Radiograph imaging such as CT or MRI scans are not routinely ordered to assess the turbinates, but when obtained to investigate sinus issues, they complement our visual inspection of the nasal cavity. On physical examination, the patient will usually demonstrate turbinate enlargement. Radiographs will document this same finding. The use of the word “usually” may appear odd, but this refers to the fact that patients with rhinitis of recumbency may have normal-appearing turbinates during a clinic appointment, but within several hours of reclining, their turbinates appear much larger. Additional diagnostic tests that supplement the nasal examination include acoustic rhinometry and nasal manometry, although these measures do not focus precisely on the turbinates.

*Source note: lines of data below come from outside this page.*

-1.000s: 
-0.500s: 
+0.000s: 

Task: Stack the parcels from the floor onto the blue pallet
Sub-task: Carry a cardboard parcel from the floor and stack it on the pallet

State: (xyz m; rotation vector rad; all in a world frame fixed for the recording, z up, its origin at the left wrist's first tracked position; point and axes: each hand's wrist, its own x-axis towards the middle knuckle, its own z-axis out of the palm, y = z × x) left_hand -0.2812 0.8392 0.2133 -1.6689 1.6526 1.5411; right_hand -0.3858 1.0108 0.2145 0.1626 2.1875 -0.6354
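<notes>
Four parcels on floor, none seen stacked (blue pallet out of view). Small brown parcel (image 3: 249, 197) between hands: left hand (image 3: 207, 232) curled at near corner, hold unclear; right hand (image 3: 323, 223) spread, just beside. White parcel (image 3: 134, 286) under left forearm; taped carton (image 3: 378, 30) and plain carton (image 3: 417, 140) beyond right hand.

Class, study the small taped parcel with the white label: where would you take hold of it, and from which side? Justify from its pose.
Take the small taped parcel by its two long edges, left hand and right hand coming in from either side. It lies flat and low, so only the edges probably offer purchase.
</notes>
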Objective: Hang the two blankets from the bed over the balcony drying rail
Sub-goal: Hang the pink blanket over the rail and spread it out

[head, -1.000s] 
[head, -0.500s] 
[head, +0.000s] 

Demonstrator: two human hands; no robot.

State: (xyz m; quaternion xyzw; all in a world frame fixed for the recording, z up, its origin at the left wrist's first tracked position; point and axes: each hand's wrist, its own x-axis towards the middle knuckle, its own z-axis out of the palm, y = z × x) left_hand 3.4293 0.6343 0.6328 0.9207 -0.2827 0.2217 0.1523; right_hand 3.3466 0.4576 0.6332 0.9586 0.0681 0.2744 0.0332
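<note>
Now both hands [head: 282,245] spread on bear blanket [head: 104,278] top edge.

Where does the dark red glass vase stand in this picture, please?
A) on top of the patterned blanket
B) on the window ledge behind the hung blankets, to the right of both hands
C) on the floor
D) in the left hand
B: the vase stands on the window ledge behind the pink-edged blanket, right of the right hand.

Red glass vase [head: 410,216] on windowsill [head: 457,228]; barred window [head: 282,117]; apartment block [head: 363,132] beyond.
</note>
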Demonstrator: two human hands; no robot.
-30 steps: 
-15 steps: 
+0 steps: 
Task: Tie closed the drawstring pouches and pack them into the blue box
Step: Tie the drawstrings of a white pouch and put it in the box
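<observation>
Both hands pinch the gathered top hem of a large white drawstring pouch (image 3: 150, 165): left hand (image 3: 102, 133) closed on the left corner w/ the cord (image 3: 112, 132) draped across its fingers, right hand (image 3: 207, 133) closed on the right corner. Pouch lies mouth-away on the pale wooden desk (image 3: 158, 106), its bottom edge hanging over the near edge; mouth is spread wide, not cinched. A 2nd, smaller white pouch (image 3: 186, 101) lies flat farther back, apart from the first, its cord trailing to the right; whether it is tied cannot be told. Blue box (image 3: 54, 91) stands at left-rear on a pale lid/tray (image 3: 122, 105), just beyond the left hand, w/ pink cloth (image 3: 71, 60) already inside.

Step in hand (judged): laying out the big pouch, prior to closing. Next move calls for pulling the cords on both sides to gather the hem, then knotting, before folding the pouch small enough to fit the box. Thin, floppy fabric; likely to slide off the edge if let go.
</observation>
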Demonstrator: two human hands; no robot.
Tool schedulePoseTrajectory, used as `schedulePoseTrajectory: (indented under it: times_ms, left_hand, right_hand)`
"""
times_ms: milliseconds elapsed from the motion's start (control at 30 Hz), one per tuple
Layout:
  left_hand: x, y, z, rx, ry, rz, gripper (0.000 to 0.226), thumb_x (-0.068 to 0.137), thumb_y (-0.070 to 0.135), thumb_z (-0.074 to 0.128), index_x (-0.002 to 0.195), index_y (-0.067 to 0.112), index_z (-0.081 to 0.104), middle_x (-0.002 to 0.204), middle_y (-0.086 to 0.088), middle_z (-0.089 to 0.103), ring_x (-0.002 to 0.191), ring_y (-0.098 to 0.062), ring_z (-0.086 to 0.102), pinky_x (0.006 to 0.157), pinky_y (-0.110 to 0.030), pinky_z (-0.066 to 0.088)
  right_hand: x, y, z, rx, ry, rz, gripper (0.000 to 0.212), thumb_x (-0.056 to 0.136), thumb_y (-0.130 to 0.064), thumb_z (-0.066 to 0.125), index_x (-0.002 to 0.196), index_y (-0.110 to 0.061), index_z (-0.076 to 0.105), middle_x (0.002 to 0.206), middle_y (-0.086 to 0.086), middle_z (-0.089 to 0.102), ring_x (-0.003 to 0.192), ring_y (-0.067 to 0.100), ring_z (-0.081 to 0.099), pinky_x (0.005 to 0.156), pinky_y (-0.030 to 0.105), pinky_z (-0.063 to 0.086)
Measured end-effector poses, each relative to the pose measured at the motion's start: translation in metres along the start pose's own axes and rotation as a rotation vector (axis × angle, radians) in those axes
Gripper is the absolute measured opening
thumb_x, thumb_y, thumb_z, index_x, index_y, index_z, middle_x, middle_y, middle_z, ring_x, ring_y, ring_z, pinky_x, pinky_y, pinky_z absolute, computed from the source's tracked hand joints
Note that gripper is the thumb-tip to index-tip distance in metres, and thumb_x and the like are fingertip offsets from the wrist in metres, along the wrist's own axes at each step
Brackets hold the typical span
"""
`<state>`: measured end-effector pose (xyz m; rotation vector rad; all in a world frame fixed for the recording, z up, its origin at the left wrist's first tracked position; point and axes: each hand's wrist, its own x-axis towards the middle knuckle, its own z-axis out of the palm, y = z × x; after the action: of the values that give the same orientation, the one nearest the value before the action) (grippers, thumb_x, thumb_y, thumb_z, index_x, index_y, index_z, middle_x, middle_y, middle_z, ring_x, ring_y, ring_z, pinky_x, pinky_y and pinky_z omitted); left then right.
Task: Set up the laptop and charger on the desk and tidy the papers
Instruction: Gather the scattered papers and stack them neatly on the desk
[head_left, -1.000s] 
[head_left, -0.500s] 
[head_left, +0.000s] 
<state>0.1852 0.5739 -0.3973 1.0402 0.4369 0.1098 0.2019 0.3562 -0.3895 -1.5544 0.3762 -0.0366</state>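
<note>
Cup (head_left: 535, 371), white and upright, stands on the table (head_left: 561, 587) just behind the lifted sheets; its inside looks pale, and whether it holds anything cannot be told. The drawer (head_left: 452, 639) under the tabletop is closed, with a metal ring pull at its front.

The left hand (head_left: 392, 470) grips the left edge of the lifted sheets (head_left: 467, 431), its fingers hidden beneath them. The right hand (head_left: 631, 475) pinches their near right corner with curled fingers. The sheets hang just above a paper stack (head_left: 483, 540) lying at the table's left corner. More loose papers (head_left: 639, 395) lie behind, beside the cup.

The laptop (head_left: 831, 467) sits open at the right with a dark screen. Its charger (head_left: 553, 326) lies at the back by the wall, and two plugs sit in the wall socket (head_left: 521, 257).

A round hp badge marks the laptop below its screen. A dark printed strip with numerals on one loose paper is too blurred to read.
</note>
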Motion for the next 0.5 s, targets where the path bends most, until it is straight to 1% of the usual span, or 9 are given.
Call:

A note should be made at this point regarding empty nose syndrome (ENS). This rare condition results from damage to the mucosal or loss of turbinate tissue and the consequent inability to sense airflow through the nose. An ENS patient will present with nasal obstructive complaints and a history of prior nasal surgery, yet their nasal airway may look quite patent (at times impressively patent after turbinate resection). This is termed paradoxical nasal obstruction. A cotton test can be performed during the office examination: Saline-moistened cotton (approximately half of a standard cotton ball) is placed adjacent to the potentially damaged or absent inferior turbinate tissue. The patient’s subjective response is assessed immediately and again after approximately 10 minutes. The cotton must again be placed without any topical anesthesia as this medication precludes accurate diagnosis of ENS (due to a lack of nasal sensitivity). If the patient suffers from ENS, he or she will report improved breathing with the cotton in place and a diminution of suffocation. A cotton test is invalid in patients with active nasal disease or chronic rhinosinusitis (CRS).
INDICATIONS
The indication for turbinate reduction is a subjective complaint of nasal obstruction with supportive objective findings following failure of medical/conservative management. As hypertrophy of the turbinates is so often an overlapping condition with other diagnoses, treatment for comorbid conditions may negate the need for turbinate reduction. A common example is allergic rhinitis: the turbinates are engorged, but proper allergy management through a three-tier approach (i.e., I: avoidance/environmental control, II: medications, and III: immunotherapy) may obviate the need for surgical intervention on the turbinates.